> _PROBLEM TO SOLVE_:
Among the entries below, which lines include the string "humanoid"? Show each one.

MATERIAL FOR THE TASK START

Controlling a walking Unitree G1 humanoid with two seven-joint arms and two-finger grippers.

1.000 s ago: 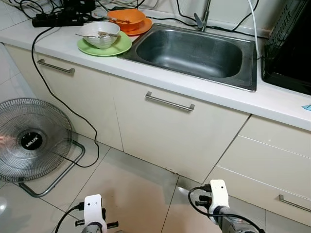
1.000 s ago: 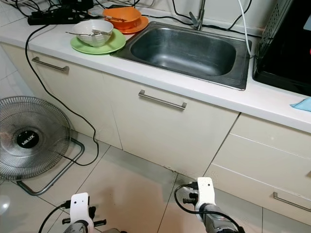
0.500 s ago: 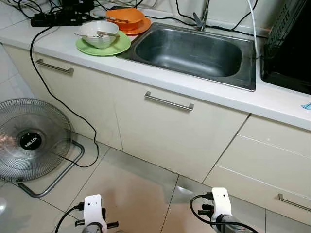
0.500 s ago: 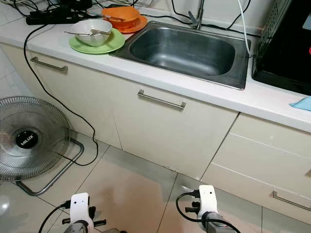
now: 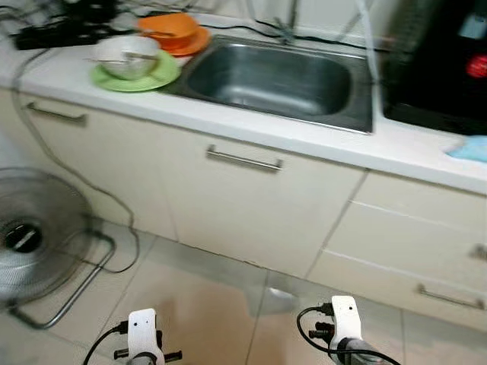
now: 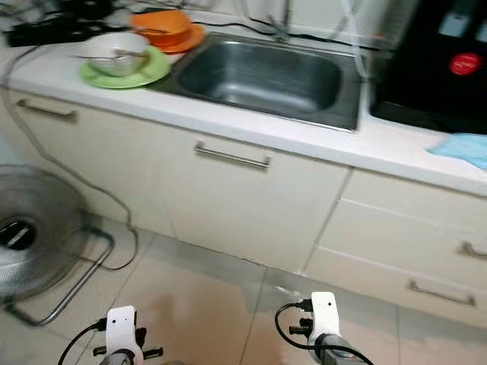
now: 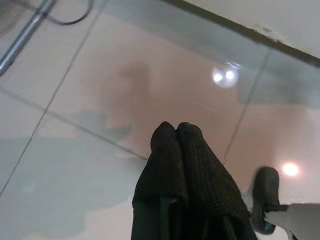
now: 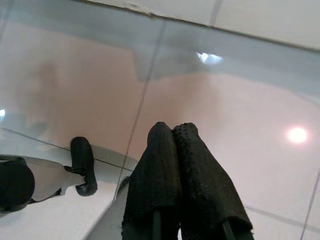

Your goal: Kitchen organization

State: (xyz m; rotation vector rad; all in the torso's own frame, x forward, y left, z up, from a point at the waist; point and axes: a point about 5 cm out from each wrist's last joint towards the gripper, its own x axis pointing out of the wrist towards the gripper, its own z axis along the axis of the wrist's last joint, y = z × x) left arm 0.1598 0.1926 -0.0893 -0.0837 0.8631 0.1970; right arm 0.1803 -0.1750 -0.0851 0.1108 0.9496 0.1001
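Observation:
On the white counter at the back left, a white bowl (image 5: pixel 125 57) with a utensil in it sits on a green plate (image 5: pixel 135 76). Behind it an orange bowl (image 5: pixel 167 26) rests on an orange plate. A steel sink (image 5: pixel 270 80) lies in the counter's middle. A blue cloth (image 5: pixel 470 148) lies on the counter at the right. Both arms hang low over the tiled floor. My left gripper (image 7: pixel 176 129) is shut with nothing in it. My right gripper (image 8: pixel 172 129) is shut and empty too.
Cream cabinet doors and drawers with metal handles (image 5: pixel 243 160) face me below the counter. A floor fan (image 5: pixel 30 243) stands at the left, its cable running up to a power strip (image 5: pixel 57 32). A black appliance (image 5: pixel 437 65) stands on the counter at the right.
The whole view has shifted left and blurred, so the camera has turned right; more of the black appliance and the blue cloth show. The hanging arms keep their pose.

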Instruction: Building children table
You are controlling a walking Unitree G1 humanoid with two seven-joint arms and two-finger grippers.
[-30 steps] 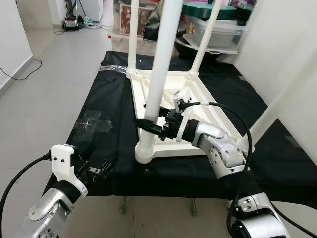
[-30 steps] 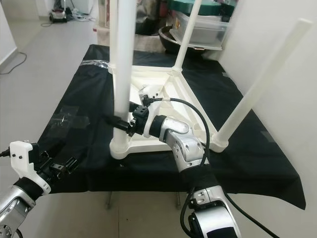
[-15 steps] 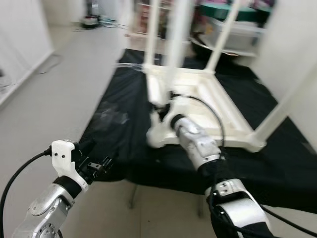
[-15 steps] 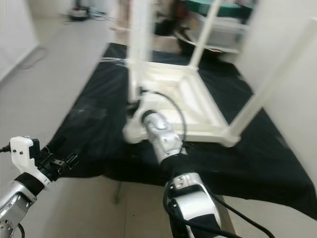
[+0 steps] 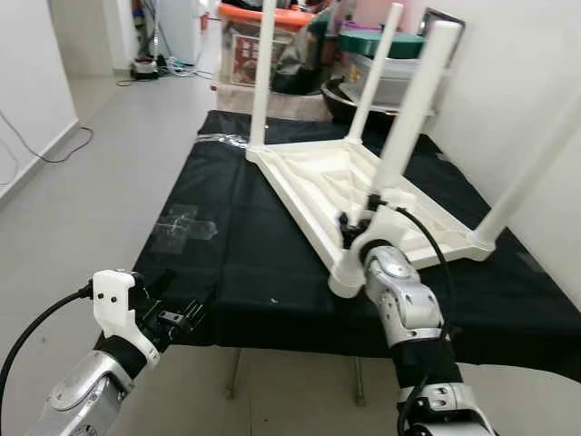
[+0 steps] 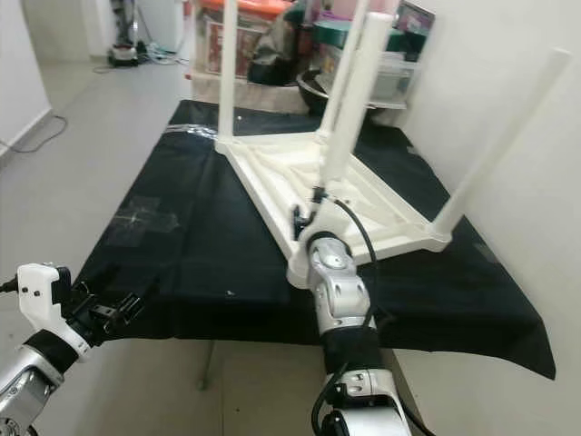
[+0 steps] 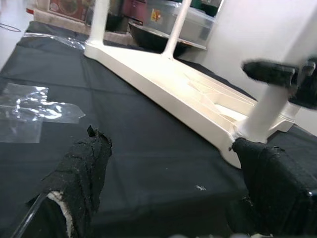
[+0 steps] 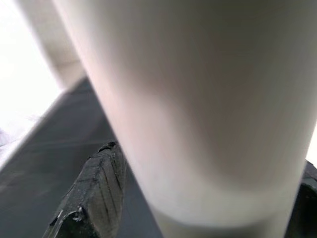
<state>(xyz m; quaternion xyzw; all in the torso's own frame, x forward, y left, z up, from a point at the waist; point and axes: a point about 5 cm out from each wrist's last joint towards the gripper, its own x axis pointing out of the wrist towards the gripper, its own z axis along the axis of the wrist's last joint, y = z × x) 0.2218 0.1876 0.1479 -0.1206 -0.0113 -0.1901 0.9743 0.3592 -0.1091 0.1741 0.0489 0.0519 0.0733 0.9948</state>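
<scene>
A white children's table (image 5: pixel 313 177) lies upside down on a black-covered worktable (image 5: pixel 245 254), its legs pointing up. My right gripper (image 5: pixel 360 216) is shut on the near leg (image 5: pixel 407 127), just above the corner socket; in the right wrist view that leg (image 8: pixel 208 99) runs between the black fingers (image 8: pixel 94 193). My left gripper (image 5: pixel 184 313) hovers open at the worktable's near left edge, apart from the white table. In the left wrist view its fingers (image 7: pixel 81 171) frame the near corner (image 7: pixel 247 134).
A patch of clear tape (image 5: pixel 186 222) sticks to the black cloth on the left. Storage bins and boxes (image 5: pixel 386 64) crowd the space behind the worktable. A white wall (image 5: pixel 517 73) runs close along the right. Grey floor (image 5: pixel 82 182) lies to the left.
The camera has swung and steadied after a blur. The near corner of the white table now sits further right on the cloth, its leg leaning right, with my right gripper holding on.
</scene>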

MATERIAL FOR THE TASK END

> _ANSWER TO THIS EXERCISE_:
Controlling a walking Unitree G1 humanoid with two seven-joint arms and two-finger grippers.
You are controlling a walking Unitree G1 humanoid with two seven-joint arms and two-finger grippers.

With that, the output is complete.